→ **TASK DETAILS**
Produce as output only the lines below starting at the line with "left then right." and continuing through the line with "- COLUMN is", each one exactly as written.

- - -

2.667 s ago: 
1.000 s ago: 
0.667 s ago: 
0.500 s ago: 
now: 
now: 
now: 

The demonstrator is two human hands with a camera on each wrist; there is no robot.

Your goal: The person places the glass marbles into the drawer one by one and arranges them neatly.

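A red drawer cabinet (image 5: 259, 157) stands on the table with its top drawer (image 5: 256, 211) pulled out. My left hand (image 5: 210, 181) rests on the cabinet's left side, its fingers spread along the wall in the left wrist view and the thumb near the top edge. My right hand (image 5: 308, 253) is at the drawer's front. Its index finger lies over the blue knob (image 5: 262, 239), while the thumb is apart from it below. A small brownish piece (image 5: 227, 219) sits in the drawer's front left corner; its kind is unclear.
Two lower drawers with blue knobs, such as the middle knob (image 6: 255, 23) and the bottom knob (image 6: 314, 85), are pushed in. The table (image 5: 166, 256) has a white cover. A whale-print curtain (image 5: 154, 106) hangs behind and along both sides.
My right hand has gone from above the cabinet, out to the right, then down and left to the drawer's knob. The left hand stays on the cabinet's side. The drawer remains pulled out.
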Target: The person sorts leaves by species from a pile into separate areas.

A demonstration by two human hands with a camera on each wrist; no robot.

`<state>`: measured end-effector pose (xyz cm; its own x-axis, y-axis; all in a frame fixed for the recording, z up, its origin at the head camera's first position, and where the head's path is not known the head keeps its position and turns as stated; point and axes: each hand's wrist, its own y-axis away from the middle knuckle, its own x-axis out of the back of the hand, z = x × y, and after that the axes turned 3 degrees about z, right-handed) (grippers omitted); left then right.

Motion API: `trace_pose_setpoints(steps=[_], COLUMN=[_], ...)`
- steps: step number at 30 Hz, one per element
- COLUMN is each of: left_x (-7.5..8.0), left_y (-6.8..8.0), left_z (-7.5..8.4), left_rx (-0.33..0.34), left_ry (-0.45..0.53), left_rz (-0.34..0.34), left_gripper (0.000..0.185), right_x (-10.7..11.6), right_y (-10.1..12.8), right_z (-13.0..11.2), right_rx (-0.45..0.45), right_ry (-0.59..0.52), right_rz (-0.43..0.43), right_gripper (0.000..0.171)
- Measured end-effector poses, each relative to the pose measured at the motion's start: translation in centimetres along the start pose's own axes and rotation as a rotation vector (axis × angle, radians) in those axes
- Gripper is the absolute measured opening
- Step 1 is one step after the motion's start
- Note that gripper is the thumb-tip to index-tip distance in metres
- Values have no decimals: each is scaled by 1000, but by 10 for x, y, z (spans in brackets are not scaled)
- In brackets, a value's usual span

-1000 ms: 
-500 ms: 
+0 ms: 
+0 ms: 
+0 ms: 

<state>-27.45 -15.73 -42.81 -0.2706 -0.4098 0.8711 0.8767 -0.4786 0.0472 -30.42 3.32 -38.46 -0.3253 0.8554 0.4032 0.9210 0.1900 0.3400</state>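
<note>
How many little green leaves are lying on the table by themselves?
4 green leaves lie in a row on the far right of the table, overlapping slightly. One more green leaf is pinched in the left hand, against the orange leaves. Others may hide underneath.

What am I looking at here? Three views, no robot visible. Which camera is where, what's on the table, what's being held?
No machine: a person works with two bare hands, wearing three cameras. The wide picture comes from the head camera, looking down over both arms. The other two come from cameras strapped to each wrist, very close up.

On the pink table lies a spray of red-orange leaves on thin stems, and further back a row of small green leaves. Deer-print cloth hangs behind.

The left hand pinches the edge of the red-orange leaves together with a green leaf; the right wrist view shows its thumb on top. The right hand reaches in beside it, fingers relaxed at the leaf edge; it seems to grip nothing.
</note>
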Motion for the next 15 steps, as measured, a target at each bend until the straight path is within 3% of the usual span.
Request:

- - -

→ **OUTPUT FOR THIS TASK**
`<state>`: measured end-effector pose (xyz cm; its own x-axis, y-axis; all in a frame fixed for the recording, z up, its origin at the head camera's first position, and where the head's path is not known the head keeps its position and turns as stated; point and axes: each hand's wrist, its own y-axis away from the middle knuckle, its own x-axis out of the back of the hand, z = x × y, and after that the axes turned 3 degrees about z, right-handed) (grippers omitted); left then right.

Motion API: `trace_pose_setpoints(steps=[_], COLUMN=[_], ...)`
- steps: step number at 30 Hz, one per element
- COLUMN is each of: left_x (-7.5..8.0), left_y (-6.8..8.0), left_z (-7.5..8.4), left_rx (-0.33..0.34), left_ry (-0.45..0.53), left_rz (-0.34..0.34), left_gripper (0.000..0.185), right_x (-10.7..11.6), right_y (-10.1..12.8), right_z (-13.0..11.2), right_rx (-0.45..0.45), right_ry (-0.59..0.52), right_rz (-0.43..0.43), right_gripper (0.000..0.171)

There is no more to this exercise.